Representante da rede de jovens EngajaMundo na COP29, o ativista indígena Samuel Arara, 23, enfatiza que a juventude latino-americana precisa ter suas sugestões e demandas locais ouvidas pelos líderes mundiais. Ele ressalta que as definições de agora mudam o futuro, que pertence aos jovens e às crianças.
“Não podemos permitir que nossas vozes sejam silenciadas por interesses econômicos, que tratam a amazônia como um recurso a ser explorado e não como um ecossistema a ser preservado”, disse.
“A crise climática está queimando nossa casa, nosso território”, acrescentou. “É importante a juventude estar nesses espaços de tomada de decisões. A conferência de clima e todo esse processo de negociação de financiamento climático definem o futuro do planeta, o que fazem com a floresta, com os povos da floresta, e com a nossa biodiversidade”, completou Arara.
O MPI (Ministério dos Povos Indígenas) participa da COP29 como articulador do governo brasileiro na pauta indigenista, em parceria com a Funai (Fundação Nacional dos Povos Indígenas) e o MMA (Ministério de Meio Ambiente e Mudanças Climáticas).
Em nota à Folha, a ministra Sônia Guajajara, do MPI, lamentou a falta de compromissos dos países mais desenvolvidos diante da crise climática.
“Pela experiência da COP16 da biodiversidade, sabemos que os países centrais estão reticentes em assumir seus compromissos com o financiamento ambiental global. Mas nosso país vai sempre com boas perspectivas de avanço nesta área, por meio do diálogo”, disse.
Guajajara destacou a parceria entre Emirados Árabes, Azerbaijão e Brasil na chamada troica. Criada em Dubai no ano passado, o grupo é composto pelos presidentes da última COP, da atual e a de 2025. Seu propósito é trabalhar em conjunto para assegurar a continuidade das conferências e incentivar metas climáticas mais ambiciosas.
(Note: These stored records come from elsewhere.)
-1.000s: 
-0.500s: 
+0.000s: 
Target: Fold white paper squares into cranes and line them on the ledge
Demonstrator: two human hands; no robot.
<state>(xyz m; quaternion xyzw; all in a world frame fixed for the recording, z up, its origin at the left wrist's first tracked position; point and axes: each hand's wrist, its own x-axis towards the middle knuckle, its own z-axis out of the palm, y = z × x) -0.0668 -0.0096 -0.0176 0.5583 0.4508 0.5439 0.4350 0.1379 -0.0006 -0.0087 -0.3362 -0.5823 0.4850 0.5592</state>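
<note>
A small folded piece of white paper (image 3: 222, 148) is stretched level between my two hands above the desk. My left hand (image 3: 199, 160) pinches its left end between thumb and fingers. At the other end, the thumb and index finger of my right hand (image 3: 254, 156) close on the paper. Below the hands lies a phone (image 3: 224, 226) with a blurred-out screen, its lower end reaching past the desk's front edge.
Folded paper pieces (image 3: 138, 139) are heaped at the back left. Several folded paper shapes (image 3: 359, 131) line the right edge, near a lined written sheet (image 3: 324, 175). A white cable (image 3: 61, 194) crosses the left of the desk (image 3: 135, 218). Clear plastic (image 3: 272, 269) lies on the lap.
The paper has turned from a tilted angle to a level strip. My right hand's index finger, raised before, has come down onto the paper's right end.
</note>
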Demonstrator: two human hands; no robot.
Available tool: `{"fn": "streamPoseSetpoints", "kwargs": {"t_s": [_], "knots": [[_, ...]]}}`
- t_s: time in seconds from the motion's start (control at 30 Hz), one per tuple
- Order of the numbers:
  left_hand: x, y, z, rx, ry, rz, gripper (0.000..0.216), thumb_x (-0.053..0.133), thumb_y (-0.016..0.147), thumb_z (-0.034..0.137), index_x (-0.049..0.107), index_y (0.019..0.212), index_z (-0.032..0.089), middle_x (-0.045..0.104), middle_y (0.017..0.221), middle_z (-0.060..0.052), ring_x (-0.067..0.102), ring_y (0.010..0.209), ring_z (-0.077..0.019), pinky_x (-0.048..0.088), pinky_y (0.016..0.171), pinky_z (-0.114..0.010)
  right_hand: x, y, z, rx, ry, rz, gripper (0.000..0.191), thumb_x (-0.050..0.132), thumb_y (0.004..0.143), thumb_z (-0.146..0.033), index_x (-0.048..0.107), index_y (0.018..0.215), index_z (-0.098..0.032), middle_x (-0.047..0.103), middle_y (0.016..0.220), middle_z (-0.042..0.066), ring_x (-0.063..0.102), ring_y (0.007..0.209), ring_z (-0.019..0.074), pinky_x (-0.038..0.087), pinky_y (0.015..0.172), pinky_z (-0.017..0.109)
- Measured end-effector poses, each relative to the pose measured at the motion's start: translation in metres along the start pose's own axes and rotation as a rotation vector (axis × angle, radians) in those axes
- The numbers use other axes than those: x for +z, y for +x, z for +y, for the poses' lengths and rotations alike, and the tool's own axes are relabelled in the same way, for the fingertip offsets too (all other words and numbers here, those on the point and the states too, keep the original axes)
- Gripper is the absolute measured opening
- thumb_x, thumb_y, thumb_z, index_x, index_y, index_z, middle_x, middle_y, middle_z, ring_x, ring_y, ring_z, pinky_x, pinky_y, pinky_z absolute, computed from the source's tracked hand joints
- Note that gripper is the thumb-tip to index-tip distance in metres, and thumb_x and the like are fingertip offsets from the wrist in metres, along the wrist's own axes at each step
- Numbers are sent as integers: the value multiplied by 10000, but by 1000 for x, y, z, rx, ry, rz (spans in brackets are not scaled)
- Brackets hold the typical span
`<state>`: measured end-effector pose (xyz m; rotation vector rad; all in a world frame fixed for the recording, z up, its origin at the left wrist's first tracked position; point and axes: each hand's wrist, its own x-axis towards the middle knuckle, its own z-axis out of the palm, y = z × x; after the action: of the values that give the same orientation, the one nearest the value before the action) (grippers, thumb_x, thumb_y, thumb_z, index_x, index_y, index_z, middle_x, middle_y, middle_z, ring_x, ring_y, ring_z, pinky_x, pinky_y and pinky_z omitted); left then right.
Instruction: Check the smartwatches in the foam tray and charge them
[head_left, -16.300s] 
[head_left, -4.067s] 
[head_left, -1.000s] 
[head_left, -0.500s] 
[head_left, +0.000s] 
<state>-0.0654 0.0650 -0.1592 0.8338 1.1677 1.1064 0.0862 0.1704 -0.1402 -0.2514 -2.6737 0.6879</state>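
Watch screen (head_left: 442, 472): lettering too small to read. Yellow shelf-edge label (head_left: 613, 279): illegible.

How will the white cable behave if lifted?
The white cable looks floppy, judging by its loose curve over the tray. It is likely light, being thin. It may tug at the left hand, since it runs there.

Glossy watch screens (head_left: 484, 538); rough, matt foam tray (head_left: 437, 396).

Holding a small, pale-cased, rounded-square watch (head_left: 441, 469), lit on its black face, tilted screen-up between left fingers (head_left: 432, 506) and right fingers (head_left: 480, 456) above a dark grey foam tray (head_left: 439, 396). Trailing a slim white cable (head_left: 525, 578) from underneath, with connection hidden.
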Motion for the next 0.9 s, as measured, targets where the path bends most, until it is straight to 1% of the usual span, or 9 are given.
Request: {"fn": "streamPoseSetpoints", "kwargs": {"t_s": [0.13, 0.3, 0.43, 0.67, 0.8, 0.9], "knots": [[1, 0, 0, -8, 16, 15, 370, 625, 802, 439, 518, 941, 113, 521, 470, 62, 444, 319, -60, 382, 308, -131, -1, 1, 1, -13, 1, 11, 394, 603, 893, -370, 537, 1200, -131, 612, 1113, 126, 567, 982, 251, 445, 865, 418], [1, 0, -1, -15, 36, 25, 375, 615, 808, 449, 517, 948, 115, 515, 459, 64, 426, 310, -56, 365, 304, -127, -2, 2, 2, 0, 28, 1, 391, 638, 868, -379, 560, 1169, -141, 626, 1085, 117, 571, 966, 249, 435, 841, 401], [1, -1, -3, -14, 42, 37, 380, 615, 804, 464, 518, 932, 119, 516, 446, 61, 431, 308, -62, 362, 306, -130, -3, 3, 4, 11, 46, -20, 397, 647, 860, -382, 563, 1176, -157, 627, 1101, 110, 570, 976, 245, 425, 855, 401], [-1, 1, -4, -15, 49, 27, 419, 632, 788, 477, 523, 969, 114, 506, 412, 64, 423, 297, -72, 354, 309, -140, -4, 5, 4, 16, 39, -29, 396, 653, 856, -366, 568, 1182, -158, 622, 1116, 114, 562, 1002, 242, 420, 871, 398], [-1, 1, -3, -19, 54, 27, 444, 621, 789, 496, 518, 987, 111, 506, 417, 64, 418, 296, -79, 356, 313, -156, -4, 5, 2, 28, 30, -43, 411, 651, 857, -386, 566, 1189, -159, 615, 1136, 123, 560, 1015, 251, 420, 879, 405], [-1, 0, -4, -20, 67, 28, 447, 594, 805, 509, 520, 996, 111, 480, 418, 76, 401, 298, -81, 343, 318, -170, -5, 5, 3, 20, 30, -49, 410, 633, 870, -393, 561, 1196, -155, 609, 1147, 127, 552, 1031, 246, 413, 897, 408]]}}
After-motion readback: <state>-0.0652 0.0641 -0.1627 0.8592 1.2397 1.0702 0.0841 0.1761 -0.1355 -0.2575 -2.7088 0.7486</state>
Para a ministra, a 29º edição do evento precisa ser um sucesso, especialmente no tópico do financiamento climático, e preparar melhores discussões em Belém.
“O Brasil pretende realizar a melhor e maior participação indígena da história das negociações ambientais e avançar no debate de uma credencial especial indígena para a COP30. Sabemos que é um processo difícil, mas esperamos que Belém nos ajude a trazer esse legado. As tratativas para isso começam agora na COP29.”
O projeto Excluídos do Clima é uma parceria com a Fundação Ford.